Сосед Саша дремал так сладко, что и Марка одолело нестерпимое искушение завалиться в постель. Но он боялся проспать завтрак и без четверти девять уже сидел в ресторане, разворачивая удачно купленную в киоске «Литературную газету». Почитать ее, впрочем, не удалось— один за другим потянулись его американцы, всем чего-то от него требовалось. Гордон с Дианой, смущаясь, пожаловались на тараканов («они, конечно, не такие крупные, как у нас в Америке, но зато их очень много»). У Хэлен треснула палка. Неунывающий Грин доверительно сообщил, что у него пошаливает желудок и пускай Марк съест его обед, завтрак и ужин сам или отдаст Гульмире, а ему возьмет только минеральной воды и молока. Последнего в ресторане, разумеется, не оказалось, пришлось Марку галопом обегать три близлежащих магазина. Сучка же Люси за столом затеяла лицемерно сокрушаться насчет усталого вида переводчика. «Наверняка не выспались? Что ж, дело молодое, понимаю...» А тут еще и Гульмира принялась откровенничать, невинно посверкивать шоколадными глазами, объяснять Марку как родному, что со снабжением в Самарканде неважно, мясо на рынке шесть рублей кило, но уж, конечно, лучше работать в Конторе, чем за восемьдесят рублей вколачивать английский или русский в головы каким-нибудь кишлачным недорослям... Но едва скрылся за углом дребезжащий автобус с группой, как Марк внезапно развеселился, даже начал напевать одну пастушескую мелодию из репертуара Розенкранца.
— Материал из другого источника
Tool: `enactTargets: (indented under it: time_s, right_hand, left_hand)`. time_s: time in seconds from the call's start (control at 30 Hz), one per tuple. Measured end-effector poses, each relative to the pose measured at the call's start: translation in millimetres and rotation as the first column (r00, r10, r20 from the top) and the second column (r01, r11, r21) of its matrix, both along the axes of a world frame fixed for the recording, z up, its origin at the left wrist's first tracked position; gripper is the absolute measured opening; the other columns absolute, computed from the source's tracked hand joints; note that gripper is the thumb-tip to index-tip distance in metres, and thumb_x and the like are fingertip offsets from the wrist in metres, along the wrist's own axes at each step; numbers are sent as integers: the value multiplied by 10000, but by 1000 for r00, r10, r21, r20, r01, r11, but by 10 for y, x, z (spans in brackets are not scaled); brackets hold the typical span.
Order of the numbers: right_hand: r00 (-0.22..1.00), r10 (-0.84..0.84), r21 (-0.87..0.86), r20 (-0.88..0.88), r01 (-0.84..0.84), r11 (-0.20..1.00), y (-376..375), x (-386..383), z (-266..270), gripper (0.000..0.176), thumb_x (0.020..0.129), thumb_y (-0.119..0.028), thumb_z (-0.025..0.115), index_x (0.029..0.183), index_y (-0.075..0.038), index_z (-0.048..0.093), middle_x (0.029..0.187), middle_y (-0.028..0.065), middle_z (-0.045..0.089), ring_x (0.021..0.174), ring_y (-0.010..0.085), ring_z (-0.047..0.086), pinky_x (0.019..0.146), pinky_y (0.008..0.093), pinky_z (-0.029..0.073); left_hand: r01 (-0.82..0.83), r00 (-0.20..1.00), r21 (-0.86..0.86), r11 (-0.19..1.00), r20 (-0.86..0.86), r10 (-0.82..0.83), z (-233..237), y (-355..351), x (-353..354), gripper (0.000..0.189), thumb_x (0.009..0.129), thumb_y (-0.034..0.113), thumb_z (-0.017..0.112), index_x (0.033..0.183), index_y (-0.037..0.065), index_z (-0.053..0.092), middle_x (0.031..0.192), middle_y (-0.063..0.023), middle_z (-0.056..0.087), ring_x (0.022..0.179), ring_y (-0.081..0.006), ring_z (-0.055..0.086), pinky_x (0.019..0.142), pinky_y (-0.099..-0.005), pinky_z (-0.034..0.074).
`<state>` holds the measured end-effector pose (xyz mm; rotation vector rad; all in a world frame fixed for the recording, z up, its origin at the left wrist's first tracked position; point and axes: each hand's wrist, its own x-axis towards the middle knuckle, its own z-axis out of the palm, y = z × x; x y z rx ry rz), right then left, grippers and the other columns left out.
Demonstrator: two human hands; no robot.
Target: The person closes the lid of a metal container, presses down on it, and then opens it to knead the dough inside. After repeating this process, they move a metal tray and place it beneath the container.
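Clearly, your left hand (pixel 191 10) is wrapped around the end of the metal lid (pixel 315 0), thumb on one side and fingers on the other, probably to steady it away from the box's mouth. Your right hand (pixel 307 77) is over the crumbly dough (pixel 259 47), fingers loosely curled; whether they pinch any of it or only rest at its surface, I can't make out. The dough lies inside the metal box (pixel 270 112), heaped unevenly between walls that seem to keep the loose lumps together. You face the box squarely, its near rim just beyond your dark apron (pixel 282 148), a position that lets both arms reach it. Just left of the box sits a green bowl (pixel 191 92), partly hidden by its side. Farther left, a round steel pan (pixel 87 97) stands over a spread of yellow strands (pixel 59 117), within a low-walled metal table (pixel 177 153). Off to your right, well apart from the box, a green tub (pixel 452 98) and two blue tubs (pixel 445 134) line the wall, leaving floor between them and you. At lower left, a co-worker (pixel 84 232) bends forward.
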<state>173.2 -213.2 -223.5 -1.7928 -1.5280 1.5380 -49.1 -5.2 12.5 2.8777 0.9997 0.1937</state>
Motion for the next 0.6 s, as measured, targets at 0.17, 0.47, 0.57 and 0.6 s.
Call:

По глиняным безоконным проулкам старого города проблуждали они до двух часов дня. Добрались до развалин старой обсерватории, насшибали горьких яблок с обещанного дерева. К обеду же их обоих вдруг сморило, а когда в номере раздался звонок профессора—солнце клонилось к западу, в ресторане ждал ранний ужин, а у подъезда гостиницы—неизбежный автобус. Предстоящим развлечением никто не манкировал, даже напротив, с легкой руки Гульмиры, убедившей простодушную клиентуру, что «наша самаркандская опера» сливает-таки в единое целое «достижения европейской музыки, русской музыки и национальной музыки», ждали чего-то из ряда вон и на пустой зрительный зал смотрели с большим недоумением. Действие единого целого происходило сразу после революции, надо понимать, семнадцатого года. Бедняк в шелковых отрепьях и белой чалме неплохим тенором что-то распевал, порою отбивая такт бутафорской мотыгой. Как явствовало из программки, жестокий бай намеревался отнять у него красавицу невесту, толстоногую, зато обильно нагримированную узбечку средних лет. Свои пухлые руки она в отчаянии простирала к возлюбленному, покуда маячивший на заднем плане бай, впоследствии басмач, строил влюбленным страшные козни. Не дожидаясь конца его арии, Марк выскользнул из зала.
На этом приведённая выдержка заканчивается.